* Exercise details
What is needed is a word-for-word restatement of all the entries.

* Supplied data
───

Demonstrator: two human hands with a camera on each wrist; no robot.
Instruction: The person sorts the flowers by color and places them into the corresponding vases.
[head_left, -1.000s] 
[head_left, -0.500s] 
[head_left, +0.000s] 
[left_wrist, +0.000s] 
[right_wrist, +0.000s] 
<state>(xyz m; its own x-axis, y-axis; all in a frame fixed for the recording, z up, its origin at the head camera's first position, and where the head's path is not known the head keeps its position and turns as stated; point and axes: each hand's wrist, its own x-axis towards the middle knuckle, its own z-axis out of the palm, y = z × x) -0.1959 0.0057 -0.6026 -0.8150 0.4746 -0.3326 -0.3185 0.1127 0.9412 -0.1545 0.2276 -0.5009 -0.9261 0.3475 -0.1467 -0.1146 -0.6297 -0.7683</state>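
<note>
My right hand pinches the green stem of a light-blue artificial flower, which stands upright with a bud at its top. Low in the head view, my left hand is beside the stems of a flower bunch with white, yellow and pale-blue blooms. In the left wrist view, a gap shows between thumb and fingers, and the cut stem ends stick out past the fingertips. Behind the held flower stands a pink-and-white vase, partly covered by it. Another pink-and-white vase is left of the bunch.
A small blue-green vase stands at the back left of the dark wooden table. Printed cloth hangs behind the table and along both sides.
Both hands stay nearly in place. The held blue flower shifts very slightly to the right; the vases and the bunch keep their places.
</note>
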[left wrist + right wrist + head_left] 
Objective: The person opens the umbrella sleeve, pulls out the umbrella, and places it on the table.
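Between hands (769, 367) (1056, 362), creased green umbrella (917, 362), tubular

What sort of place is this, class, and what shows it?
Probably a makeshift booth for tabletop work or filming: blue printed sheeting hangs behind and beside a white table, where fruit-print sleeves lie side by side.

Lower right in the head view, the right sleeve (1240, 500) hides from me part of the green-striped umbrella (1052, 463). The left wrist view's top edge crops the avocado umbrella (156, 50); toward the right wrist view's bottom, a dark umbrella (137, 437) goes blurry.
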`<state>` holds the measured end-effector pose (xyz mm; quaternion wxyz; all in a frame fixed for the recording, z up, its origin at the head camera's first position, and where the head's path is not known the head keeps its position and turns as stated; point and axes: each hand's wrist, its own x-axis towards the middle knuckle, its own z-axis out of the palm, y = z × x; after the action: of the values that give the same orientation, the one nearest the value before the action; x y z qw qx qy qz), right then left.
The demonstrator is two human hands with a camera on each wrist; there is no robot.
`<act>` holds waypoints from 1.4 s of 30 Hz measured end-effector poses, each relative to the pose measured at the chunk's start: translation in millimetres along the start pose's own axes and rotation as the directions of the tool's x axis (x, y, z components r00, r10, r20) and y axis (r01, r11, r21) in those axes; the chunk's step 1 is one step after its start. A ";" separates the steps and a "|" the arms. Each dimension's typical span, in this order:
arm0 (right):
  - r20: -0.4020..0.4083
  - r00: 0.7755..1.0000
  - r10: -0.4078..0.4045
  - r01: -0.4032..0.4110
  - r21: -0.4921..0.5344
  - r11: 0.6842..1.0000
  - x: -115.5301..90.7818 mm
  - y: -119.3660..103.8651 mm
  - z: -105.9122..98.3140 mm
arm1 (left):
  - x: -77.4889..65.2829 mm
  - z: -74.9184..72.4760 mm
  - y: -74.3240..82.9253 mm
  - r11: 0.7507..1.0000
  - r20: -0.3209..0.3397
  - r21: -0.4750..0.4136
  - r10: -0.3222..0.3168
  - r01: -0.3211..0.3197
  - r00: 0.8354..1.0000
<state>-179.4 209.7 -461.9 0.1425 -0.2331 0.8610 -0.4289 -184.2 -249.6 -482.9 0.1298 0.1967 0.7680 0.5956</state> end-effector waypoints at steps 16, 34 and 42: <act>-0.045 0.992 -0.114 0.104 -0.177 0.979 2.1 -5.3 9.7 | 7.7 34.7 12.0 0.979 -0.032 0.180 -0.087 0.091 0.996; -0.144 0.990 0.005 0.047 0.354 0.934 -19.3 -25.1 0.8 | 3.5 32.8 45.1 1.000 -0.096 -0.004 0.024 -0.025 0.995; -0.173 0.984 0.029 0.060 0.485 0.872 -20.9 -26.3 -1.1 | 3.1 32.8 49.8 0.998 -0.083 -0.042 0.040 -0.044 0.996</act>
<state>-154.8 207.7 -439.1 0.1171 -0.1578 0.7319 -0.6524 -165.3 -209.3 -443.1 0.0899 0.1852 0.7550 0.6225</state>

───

* Task result
Demonstrator: two human hands with a camera on each wrist; no robot.
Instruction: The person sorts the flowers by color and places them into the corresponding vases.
[head_left, -1.000s] 
[head_left, -0.500s] 
[head_left, +0.000s] 
[left_wrist, +0.000s] 
[right_wrist, +0.000s] 
<state>(xyz m; its own x-axis, y-axis; all in a frame fixed for the recording, z up, its origin at the head camera's first position, and where the head's path is not known the head keeps its position and turns as stated; point and axes: each hand's wrist, its own x-axis towards the middle knuckle, its own z-axis out of the palm, y = z × x) -0.1959 0.0057 -0.6026 -0.8150 0.4746 -0.3326 -0.3185 0.1127 0.9412 -0.1545 0.2276 -0.5009 -0.9261 0.3475 -0.1467 -0.1146 -0.6297 -0.7683</state>
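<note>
My right hand pinches the green stem of a light-blue artificial flower, which stands upright with a bud at its top. Low in the head view, my left hand is beside the stems of a flower bunch with white, yellow and pale-blue blooms. In the left wrist view, a gap shows between thumb and fingers, and the cut stem ends stick out past the fingertips. Behind the held flower stands a pink-and-white vase, partly covered by it. Another pink-and-white vase is left of the bunch.
A small blue-green vase stands at the back left of the dark wooden table. Printed cloth hangs behind the table and along both sides.
Both hands stay nearly in place. The held blue flower shifts very slightly to the right; the vases and the bunch keep their places.
</note>
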[left wrist + right wrist + head_left] 
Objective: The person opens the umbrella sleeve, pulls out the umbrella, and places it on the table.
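Between hands (769, 367) (1056, 362), creased green umbrella (917, 362), tubular

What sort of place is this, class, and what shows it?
Probably a makeshift booth for tabletop work or filming: blue printed sheeting hangs behind and beside a white table, where fruit-print sleeves lie side by side.

Lower right in the head view, the right sleeve (1240, 500) hides from me part of the green-striped umbrella (1052, 463). The left wrist view's top edge crops the avocado umbrella (156, 50); toward the right wrist view's bottom, a dark umbrella (137, 437) goes blurry.
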`<state>` holds the measured end-effector pose (xyz mm; quaternion wxyz; all in a frame fixed for the recording, z up, its origin at the head camera's first position, and where the head's path is not known the head keeps its position and turns as stated; point and axes: each hand's wrist, its own x-axis towards the middle knuckle, its own z-axis out of the palm, y = z × x; after the action: of the values that give the same orientation, the one nearest the value before the action; x y z qw qx qy qz), right then left.
The demonstrator is two human hands with a camera on each wrist; there is no robot.
`<act>` holds waypoints from 1.4 s of 30 Hz measured end-effector poses, each relative to the pose measured at the chunk's start: translation in millimetres along the start pose's own axes and rotation as the directions of the tool's x axis (x, y, z components r00, r10, r20) and y axis (r01, r11, r21) in those axes; the chunk's step 1 is one step after its start. A ";" separates the steps and a "|" the arms. Each dimension's typical span, in this order:
arm0 (right):
  - r20: -0.4020..0.4083
  - r00: 0.7755..1.0000
  - r10: -0.4078..0.4045
  - r01: -0.4032..0.4110
  - r21: -0.4921..0.5344
  - r11: 0.6842..1.0000
  - x: -115.5301..90.7818 mm
  - y: -119.3660..103.8651 mm
  - z: -105.9122..98.3140 mm
arm1 (left):
  - x: -77.4889..65.2829 mm
  - z: -74.9184..72.4760 mm
  - y: -74.3240..82.9253 mm
  - r11: 0.7507..1.0000
  - r20: -0.3209..0.3397
  - r21: -0.4750..0.4136
  - r10: -0.3222..0.3168
  - r01: -0.3211..0.3197
  - r00: 0.8354..1.0000
<state>-179.4 209.7 -461.9 0.1425 -0.2331 0.8610 -0.4289 -184.2 -249.6 -482.9 0.1298 0.1967 0.7680 0.5956</state> end-effector waypoints at steps 16, 34 and 42: <act>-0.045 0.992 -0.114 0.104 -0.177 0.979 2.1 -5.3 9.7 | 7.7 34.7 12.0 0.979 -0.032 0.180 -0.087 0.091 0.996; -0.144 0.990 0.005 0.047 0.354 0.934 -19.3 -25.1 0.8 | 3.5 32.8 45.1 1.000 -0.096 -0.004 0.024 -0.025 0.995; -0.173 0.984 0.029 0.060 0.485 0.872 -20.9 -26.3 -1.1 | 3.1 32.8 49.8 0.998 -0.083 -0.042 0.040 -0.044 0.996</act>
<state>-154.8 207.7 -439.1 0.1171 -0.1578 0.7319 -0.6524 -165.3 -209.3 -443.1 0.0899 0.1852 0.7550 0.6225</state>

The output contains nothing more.